■ **WORK TASK**
Please retype the entries below exactly as they are written.

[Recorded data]
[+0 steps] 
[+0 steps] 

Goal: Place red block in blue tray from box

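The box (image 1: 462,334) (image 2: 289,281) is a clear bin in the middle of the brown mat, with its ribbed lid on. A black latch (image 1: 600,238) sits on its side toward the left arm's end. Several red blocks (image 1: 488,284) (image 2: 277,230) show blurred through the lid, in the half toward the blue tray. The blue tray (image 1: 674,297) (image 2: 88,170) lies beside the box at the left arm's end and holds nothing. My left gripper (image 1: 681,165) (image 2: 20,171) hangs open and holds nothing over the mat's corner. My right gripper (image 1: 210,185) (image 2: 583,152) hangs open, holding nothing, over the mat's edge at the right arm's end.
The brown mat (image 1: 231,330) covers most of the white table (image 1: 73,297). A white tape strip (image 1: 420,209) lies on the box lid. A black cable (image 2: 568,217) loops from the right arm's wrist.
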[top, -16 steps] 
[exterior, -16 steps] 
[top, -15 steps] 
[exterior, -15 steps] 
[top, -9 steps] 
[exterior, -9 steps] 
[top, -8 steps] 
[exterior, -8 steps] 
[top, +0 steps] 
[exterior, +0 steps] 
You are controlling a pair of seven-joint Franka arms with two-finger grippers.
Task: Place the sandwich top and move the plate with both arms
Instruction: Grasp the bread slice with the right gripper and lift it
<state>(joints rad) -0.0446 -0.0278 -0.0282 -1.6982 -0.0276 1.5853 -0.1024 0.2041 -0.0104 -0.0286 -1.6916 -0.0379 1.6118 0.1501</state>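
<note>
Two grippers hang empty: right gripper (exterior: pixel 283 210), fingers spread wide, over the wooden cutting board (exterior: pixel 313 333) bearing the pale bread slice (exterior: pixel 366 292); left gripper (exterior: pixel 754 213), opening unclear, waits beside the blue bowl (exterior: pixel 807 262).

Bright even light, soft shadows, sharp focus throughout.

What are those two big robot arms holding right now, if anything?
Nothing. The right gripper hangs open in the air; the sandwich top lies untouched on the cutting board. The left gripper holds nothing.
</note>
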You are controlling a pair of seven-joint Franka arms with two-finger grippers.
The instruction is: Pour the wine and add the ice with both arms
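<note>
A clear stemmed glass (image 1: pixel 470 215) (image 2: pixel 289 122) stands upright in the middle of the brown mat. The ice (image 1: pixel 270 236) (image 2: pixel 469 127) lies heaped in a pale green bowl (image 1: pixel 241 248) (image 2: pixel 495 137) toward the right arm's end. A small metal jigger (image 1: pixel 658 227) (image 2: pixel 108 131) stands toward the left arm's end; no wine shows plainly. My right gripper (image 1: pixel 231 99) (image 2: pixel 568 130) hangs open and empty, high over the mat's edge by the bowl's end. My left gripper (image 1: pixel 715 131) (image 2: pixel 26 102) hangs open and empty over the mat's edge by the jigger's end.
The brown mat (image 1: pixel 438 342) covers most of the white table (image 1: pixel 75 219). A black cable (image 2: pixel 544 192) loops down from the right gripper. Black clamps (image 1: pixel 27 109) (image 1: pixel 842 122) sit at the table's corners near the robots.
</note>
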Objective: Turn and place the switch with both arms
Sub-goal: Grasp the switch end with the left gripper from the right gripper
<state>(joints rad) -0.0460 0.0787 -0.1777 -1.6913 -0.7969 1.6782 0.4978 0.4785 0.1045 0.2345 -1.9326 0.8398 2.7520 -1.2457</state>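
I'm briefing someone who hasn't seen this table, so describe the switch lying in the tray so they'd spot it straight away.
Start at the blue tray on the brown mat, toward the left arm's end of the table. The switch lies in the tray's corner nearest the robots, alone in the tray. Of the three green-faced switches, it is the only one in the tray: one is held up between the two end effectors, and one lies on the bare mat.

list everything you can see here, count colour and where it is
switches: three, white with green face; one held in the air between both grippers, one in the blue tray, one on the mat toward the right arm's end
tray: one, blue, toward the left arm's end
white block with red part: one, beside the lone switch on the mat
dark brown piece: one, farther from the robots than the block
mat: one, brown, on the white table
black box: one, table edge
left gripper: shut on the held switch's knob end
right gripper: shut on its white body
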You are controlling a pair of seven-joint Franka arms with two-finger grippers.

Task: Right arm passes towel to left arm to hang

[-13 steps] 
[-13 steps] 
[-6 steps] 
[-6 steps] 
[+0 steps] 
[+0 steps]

■ **RESULT**
[+0 steps] 
[+0 steps] 

Goal: Place red block in blue tray from box

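The box (image 1: 462,334) (image 2: 289,281) is a clear bin in the middle of the brown mat, with its ribbed lid on. A black latch (image 1: 600,238) sits on its side toward the left arm's end. Several red blocks (image 1: 488,284) (image 2: 277,230) show blurred through the lid, in the half toward the blue tray. The blue tray (image 1: 674,297) (image 2: 88,170) lies beside the box at the left arm's end and holds nothing. My left gripper (image 1: 681,165) (image 2: 20,171) hangs open and holds nothing over the mat's corner. My right gripper (image 1: 210,185) (image 2: 583,152) hangs open, holding nothing, over the mat's edge at the right arm's end.
The brown mat (image 1: 231,330) covers most of the white table (image 1: 73,297). A white tape strip (image 1: 420,209) lies on the box lid. A black cable (image 2: 568,217) loops from the right arm's wrist.
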[top, -16 steps] 
[exterior, -16 steps] 
[top, -15 steps] 
[exterior, -15 steps] 
[top, -9 steps] 
[exterior, -9 steps] 
[top, -8 steps] 
[exterior, -8 steps] 
[top, +0 steps] 
[exterior, +0 steps] 
You are controlling a pair of seven-joint Franka arms with two-finger grippers.
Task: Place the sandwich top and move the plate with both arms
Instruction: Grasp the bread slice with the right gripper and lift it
<state>(joints rad) -0.0446 -0.0278 -0.0282 -1.6982 -0.0276 1.5853 -0.1024 0.2041 -0.0104 -0.0286 -1.6916 -0.0379 1.6118 0.1501</state>
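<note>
Two grippers hang empty: right gripper (exterior: pixel 283 210), fingers spread wide, over the wooden cutting board (exterior: pixel 313 333) bearing the pale bread slice (exterior: pixel 366 292); left gripper (exterior: pixel 754 213), opening unclear, waits beside the blue bowl (exterior: pixel 807 262).

Bright even light, soft shadows, sharp focus throughout.

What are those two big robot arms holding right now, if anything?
Nothing. The right gripper hangs open in the air; the sandwich top lies untouched on the cutting board. The left gripper holds nothing.
</note>
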You are controlling a pair of seven-joint Franka arms with two-finger grippers.
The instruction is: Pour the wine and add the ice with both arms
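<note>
A clear stemmed glass (image 1: pixel 470 215) (image 2: pixel 289 122) stands upright in the middle of the brown mat. The ice (image 1: pixel 270 236) (image 2: pixel 469 127) lies heaped in a pale green bowl (image 1: pixel 241 248) (image 2: pixel 495 137) toward the right arm's end. A small metal jigger (image 1: pixel 658 227) (image 2: pixel 108 131) stands toward the left arm's end; no wine shows plainly. My right gripper (image 1: pixel 231 99) (image 2: pixel 568 130) hangs open and empty, high over the mat's edge by the bowl's end. My left gripper (image 1: pixel 715 131) (image 2: pixel 26 102) hangs open and empty over the mat's edge by the jigger's end.
The brown mat (image 1: pixel 438 342) covers most of the white table (image 1: pixel 75 219). A black cable (image 2: pixel 544 192) loops down from the right gripper. Black clamps (image 1: pixel 27 109) (image 1: pixel 842 122) sit at the table's corners near the robots.
</note>
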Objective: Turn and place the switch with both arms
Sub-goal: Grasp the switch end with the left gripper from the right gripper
<state>(joints rad) -0.0460 0.0787 -0.1777 -1.6913 -0.7969 1.6782 0.4978 0.4785 0.1045 0.2345 -1.9326 0.8398 2.7520 -1.2457</state>
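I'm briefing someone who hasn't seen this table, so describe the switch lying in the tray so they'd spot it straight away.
Start at the blue tray on the brown mat, toward the left arm's end of the table. The switch lies in the tray's corner nearest the robots, alone in the tray. Of the three green-faced switches, it is the only one in the tray: one is held up between the two end effectors, and one lies on the bare mat.

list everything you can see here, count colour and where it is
switches: three, white with green face; one held in the air between both grippers, one in the blue tray, one on the mat toward the right arm's end
tray: one, blue, toward the left arm's end
white block with red part: one, beside the lone switch on the mat
dark brown piece: one, farther from the robots than the block
mat: one, brown, on the white table
black box: one, table edge
left gripper: shut on the held switch's knob end
right gripper: shut on its white body
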You are controlling a pair of seven-joint Franka arms with two-finger grippers.

Task: Right arm passes towel to left arm to hang

[-13 steps] 
[-13 steps] 
[-6 steps] 
[-6 steps] 
[+0 steps] 
[+0 steps]

Nothing else remains for this exercise.